== WHAT IS NEEDED ==
Look through the listing below, and wherever a line has the string "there", pull it out.

== DATASET EXCERPT ==
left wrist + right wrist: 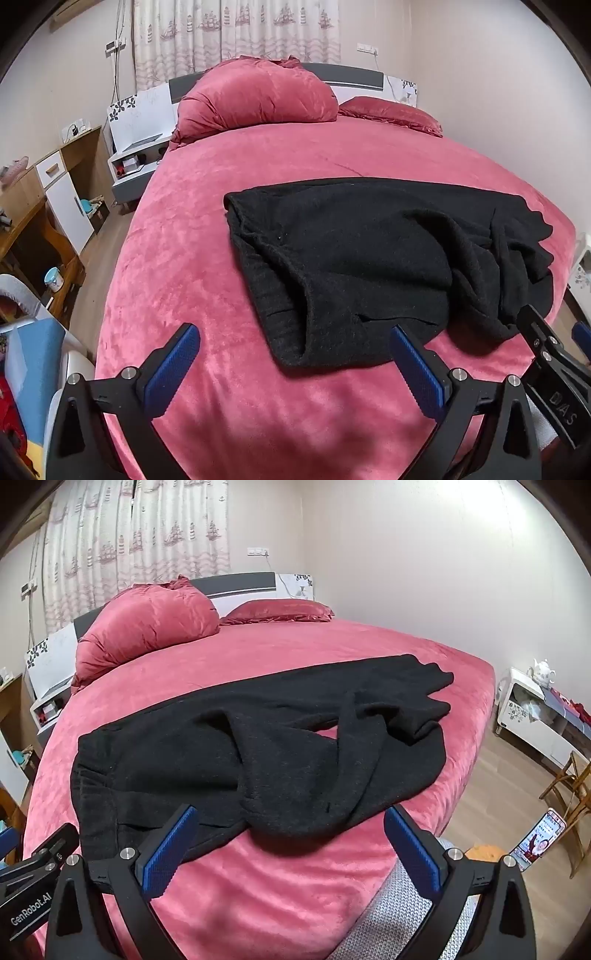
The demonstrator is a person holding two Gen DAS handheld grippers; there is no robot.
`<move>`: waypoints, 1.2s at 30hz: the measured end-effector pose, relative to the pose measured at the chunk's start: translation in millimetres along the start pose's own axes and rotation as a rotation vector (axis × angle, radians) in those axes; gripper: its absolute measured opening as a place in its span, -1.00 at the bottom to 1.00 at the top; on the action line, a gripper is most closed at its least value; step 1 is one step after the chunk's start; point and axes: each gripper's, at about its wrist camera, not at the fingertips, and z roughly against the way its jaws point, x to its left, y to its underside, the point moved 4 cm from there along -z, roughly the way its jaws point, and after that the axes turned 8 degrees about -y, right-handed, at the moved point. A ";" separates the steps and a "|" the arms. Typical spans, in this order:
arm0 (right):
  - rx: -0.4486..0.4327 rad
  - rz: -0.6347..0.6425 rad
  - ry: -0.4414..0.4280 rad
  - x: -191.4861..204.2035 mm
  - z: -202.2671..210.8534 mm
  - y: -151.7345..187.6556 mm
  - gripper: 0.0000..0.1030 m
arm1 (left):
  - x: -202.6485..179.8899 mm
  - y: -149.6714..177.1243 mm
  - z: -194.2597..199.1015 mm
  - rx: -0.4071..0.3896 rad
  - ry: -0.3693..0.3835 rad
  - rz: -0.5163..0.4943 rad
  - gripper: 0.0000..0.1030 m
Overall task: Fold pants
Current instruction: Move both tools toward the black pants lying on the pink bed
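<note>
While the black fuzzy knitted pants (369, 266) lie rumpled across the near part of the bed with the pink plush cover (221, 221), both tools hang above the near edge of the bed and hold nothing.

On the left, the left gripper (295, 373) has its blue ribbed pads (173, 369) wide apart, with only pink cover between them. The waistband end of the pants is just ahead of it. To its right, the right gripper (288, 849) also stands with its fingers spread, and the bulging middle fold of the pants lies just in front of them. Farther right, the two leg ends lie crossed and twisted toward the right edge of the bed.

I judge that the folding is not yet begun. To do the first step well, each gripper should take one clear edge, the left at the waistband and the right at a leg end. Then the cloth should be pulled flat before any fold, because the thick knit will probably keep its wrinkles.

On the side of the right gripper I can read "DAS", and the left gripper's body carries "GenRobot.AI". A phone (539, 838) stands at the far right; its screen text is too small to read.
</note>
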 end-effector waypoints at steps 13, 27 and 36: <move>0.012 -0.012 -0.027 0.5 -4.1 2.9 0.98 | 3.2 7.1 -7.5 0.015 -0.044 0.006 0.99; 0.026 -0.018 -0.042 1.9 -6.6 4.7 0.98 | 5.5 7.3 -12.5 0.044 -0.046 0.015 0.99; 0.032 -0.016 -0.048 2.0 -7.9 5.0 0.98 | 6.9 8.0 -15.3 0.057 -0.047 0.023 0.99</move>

== EXERCISE ANSWER ==
The demonstrator is a person holding two Gen DAS handheld grippers; there is no robot.
`<move>`: waypoints, 1.2s at 30hz: the measured end-effector pose, relative to the pose measured at the chunk's start: translation in millimetres along the start pose's own axes and rotation as a rotation vector (axis × angle, radians) in those axes; gripper: its absolute measured opening as a place in its span, -1.00 at the bottom to 1.00 at the top; on the action line, a gripper is most closed at its least value; step 1 is one step after the chunk's start; point and axes: each gripper's, at about its wrist camera, not at the fingertips, and z roughly against the way its jaws point, x to its left, y to its underside, the point moved 4 cm from there along -z, roughly the way its jaws point, and after that the axes turned 8 degrees about -y, right-handed, at the moved point. A ";" separates the steps and a "|" the arms. Typical spans, in this order:

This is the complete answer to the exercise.